Teach you the freshness discrimination and storage methods of coffee beans correctly deal with the original flavor of coffee beans
There are tips for coffee bean freshness identification:
Nose smell: fresh coffee beans smell strong, otherwise tasteless or bad smell
See: Good coffee beans are complete in shape, rich in size, and fragrant when cracked. Otherwise, the shape is incomplete.
Hand press: Fresh coffee beans pressed crisp.
Color: dark with black coffee beans, brewed coffee with bitter taste; yellow coffee beans, brewed coffee with sour.
Bake with single fry. after brewing, it is fragrant and mellow.

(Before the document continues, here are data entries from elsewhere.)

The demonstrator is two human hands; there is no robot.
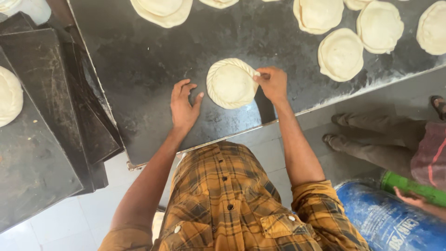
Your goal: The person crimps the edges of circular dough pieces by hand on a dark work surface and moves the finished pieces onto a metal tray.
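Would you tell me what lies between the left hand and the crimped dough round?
Only bare dark tabletop in the head view; the left hand rests flat just beside the crimped dough round.

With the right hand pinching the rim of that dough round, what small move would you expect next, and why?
Probably the left hand, resting flat beside the dough round, turns it slightly so the right hand can pinch the next stretch. The twisted edge runs along the left side and top up to the right hand's fingertips; the lower right rim looks smooth.

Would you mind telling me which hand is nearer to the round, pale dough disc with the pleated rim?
Right. The right hand pinches the round, pale dough disc at its edge; the left hand lies flat just beside it.
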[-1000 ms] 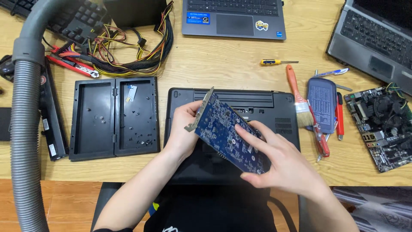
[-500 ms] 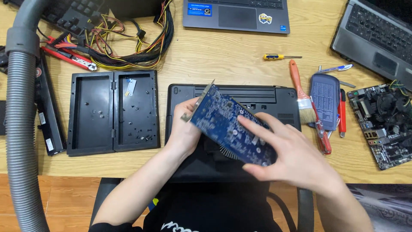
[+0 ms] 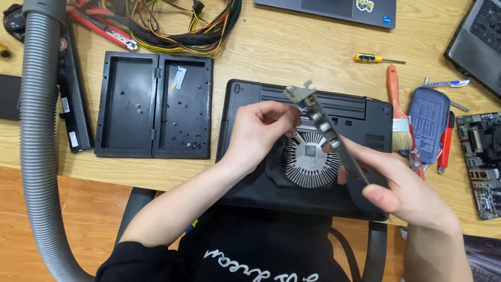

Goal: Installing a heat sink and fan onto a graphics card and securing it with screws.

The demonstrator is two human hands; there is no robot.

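In the middle of the frame, the left hand (image 3: 261,133) pinches the top end of a card (image 3: 326,133), near its shiny metal bracket. The right hand (image 3: 402,190) grips the lower end, thumb on the edge. The card is turned edge-on, above a black laptop (image 3: 250,99) lying flat on the wooden tabletop (image 3: 292,47). A round silver heatsink (image 3: 308,162) with thin fins sticks out from the card. In the upper left lies an open black plastic case (image 3: 154,104) with a small white label. A grey ribbed hose (image 3: 39,146) runs down the left side. On the right lie a brush (image 3: 397,104) with an orange handle and a blue pouch (image 3: 429,122).
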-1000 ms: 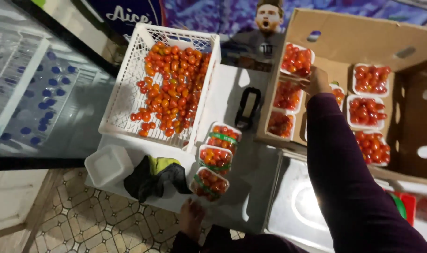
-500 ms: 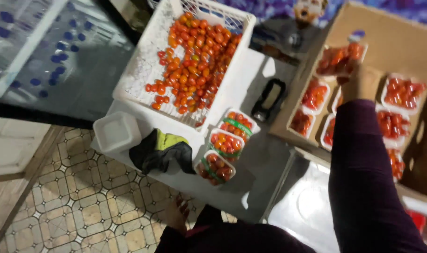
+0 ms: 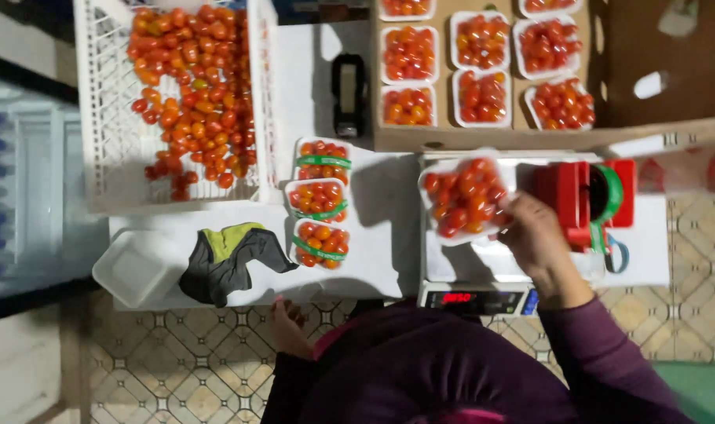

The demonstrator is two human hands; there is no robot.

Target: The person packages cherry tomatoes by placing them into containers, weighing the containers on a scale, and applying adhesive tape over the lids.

Good coffee beans: neat shape, bright color, aftereffect foot; bad coffee beans: different shapes, and incomplete individual. After brewing, it is light and fragrant, not sweet enough.
How to store coffee beans
Once the coffee beans are roasted and ground, the unroasted or fried beans sink better. It loses its fragrance slowly, and if it is not vacuumed or stored properly, it will disappear after two weeks. So buy a small amount at a time, or buy a small amount of coffee that has been ground. If you order coffee from a specialty coffee shop, it's best to buy unground beans. Choose suitable packaging or containers and store them in appropriate space. However, fresh coffee is extremely sensitive to the storage environment. In recent years, experts strongly recommend the use of aluminum foil packaging materials (opaque) with one-way exhaust valves (vacuum) for domestic and foreign manufacturers praised and recognized, blocking the invasion of oxygen and able to discharge carbon dioxide, greatly extending the honeymoon period of tasting fresh coffee. As for storage, as long as it is placed in a shady place that is not easy to damp and direct sunlight. Refrigerated or frozen coffee beans (powder) is not absolutely ideal, excessive contraction of fiber in cold, will cause the condensation of benign oils, odors in the refrigerator, extraction of high and low temperature difference, are the value of everyone's concern.